UN Secretary-General Antonio Guterres has called for equal land rights for women on the occasion of the World Day to Combat Desertification and Drought.
“I urge all governments to eliminate legal barriers to women owning land and to involve them in policymaking, support women and girls to play their part in protecting our most precious resource,” he said on Friday in a pre-recorded message for a high-level event in observance of the World Day to Combat Desertification and Drought, which falls on June 17.
“We depend on land for our survival. Yet, we treat it like dirt,” Guterres was quoted by Xinhua news agency as saying.
“Unsustainable farming is eroding soil 100 times faster than natural process can restore them.

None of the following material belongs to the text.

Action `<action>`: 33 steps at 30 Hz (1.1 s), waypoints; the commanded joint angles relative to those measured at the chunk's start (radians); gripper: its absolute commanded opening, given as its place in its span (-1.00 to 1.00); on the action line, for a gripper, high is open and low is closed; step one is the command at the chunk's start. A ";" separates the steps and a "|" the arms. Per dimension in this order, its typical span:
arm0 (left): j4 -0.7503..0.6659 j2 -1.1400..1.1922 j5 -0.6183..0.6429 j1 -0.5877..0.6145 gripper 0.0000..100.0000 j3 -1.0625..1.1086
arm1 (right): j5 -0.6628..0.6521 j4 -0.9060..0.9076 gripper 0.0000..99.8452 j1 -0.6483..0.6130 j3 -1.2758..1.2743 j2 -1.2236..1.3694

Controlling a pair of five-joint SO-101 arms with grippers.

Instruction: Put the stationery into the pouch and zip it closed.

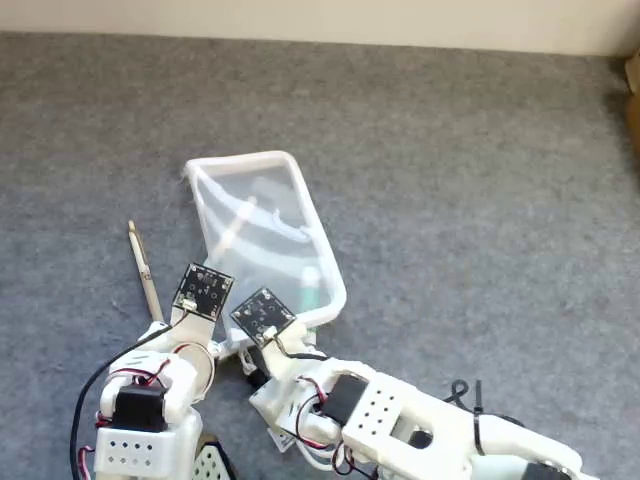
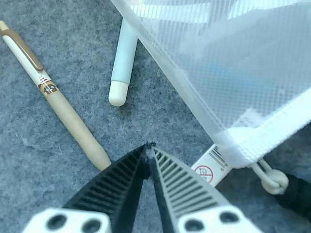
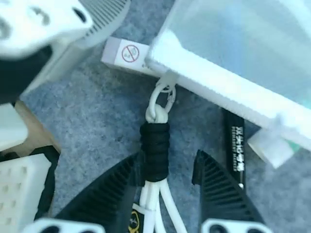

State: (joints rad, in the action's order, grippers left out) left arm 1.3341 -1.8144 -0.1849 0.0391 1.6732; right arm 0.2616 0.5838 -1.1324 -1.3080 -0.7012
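lying beside pouch (image 2: 233, 63): beige pen (image 2: 58, 104), white pen (image 2: 122, 68).

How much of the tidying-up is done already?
Some things show through the pouch, so packing looks started. In hand: the right gripper sits open around the black zip cord; the left gripper is shut on nothing. Left: the beige pen and a black pen lie outside on the carpet, then zipping.

White arms (image 1: 400, 420), black ribbed jaws
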 commanded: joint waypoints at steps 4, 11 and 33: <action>0.008 -0.004 0.011 0.016 -0.99 0.024 | 0.008 -0.071 -0.68 -0.010 0.064 0.096; 0.008 -0.004 0.011 0.016 -0.99 0.024 | -0.002 -0.073 -0.93 -0.010 0.061 0.130; 0.008 -0.004 0.011 0.016 -0.99 0.024 | -0.137 0.278 -0.99 0.183 0.125 -0.151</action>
State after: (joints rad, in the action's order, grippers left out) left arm 1.3341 -1.8144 -0.1849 0.0391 1.6732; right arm 0.1373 0.8293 -0.9881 -1.2252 -0.7702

And up to 40 percent of our planet’s land is now degraded, imperiling food production, threatening biodiversity and compounding the climate crisis.”
This hits women and girls the hardest, he noted.
Women and girls suffer disproportionately from the lack of food, water scarcity, and forced migration that results from mistreatment of land. Yet they have the least control. In many countries, laws and practices block women and girls from owning land. But where they do, they restore and protect it by increasing productivity, building resilience to drought, and investing in health, education and nutrition, said the UN chief.
Equal land rights both protect land and advance gender equality. That is why this year’s World Day to Combat Desertification and Drought puts the focus on “Her Land, Her Rights,” he said. “And together, let’s stop land degradation by 2030.”